Honeggeria Explained

Honeggeria is a single-species fungal genus in the family Teloschistaceae. It contains the species Honeggeria rosmarieae, a corticolous (bark-dwelling), foliose lichen found in the United States. Characteristic features of the lichen include its isidia-like soredia, rhizines that are relatively broad and short, slender, and a rudimentary with a tissue structure.

Taxonomy

The genus was circumscribed in 2012 by the lichenologists Sergey Kondratyuk, Natalya Fedorenko, Soili Stenroos, Ingvar Kärnefelt, John Elix, Jae-Seoun Hur, and Arne Thell. Honeggeria was one of several genera proposed by these authors (the others were Gallowayella, Golubkovia, Oxneria, and Jesmurrayia) in order to solve the problem of the polyphyletic genus Xanthomendoza.

The single species of Honeggeria was first formally described a year earlier by Kondratyuk and Kärnefelt, who classified it in the genus Xanthomendoza. The type specimen was collected from Georgetown, Delaware, where it was found growing on aspen bark together with Parmelia sulcata. It is only known to occur at the type locality.
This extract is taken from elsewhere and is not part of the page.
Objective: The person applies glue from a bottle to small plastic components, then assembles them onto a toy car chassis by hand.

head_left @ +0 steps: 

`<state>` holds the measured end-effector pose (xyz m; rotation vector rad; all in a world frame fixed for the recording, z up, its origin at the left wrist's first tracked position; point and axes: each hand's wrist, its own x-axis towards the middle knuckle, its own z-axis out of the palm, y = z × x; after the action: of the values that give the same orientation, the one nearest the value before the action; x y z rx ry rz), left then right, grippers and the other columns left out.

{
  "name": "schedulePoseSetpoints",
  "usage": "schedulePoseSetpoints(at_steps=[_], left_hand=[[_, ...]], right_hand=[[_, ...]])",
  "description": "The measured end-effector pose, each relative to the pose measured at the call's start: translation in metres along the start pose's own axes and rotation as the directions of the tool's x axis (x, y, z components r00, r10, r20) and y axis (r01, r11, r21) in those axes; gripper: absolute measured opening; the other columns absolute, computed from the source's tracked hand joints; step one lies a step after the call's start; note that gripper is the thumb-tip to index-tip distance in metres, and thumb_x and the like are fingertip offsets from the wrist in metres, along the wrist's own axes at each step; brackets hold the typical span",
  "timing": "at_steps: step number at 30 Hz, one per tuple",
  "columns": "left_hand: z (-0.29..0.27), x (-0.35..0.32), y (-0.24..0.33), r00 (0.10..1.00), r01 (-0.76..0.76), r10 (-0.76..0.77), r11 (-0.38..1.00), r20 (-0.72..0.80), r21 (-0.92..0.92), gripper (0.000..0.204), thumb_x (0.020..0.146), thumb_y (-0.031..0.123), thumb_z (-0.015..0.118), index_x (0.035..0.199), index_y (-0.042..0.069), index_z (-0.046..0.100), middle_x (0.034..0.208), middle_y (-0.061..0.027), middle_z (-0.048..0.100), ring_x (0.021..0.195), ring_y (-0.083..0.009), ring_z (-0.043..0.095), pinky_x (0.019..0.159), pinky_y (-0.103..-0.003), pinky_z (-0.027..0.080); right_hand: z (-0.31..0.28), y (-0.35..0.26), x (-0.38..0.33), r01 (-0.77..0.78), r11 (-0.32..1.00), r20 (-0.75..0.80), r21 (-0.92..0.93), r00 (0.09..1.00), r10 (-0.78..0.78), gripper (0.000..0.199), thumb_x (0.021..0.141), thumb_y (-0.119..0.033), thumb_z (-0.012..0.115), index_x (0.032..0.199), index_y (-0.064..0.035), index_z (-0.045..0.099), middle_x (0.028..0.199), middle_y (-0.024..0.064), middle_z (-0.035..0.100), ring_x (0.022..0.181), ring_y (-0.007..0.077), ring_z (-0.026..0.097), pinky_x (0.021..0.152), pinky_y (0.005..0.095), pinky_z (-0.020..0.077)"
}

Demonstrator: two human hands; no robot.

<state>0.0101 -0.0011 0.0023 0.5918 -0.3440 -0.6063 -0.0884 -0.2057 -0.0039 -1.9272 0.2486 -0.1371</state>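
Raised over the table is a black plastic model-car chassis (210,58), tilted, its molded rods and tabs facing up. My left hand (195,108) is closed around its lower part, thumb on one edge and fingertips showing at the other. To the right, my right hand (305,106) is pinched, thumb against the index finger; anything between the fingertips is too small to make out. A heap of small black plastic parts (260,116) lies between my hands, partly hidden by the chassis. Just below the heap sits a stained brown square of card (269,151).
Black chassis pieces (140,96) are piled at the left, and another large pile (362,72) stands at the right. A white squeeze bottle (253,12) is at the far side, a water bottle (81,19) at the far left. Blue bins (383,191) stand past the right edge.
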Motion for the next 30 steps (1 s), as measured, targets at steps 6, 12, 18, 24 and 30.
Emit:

Both the species epithet and the genus name honour the Swiss lichenologist Rosmarie Honegger.

In their 2013 molecular phylogenetics-based restructuring and revision of the Teloschistaceae, Ulf Arup and colleagues did not accept genus Honeggeria, claiming there was little phylogenetic support for its existence. They gave it as an example of a recently created Teloschistaceae genus that had "not been generally accepted", and instead treated Honeggeria as synonymous with Xanthomendoza.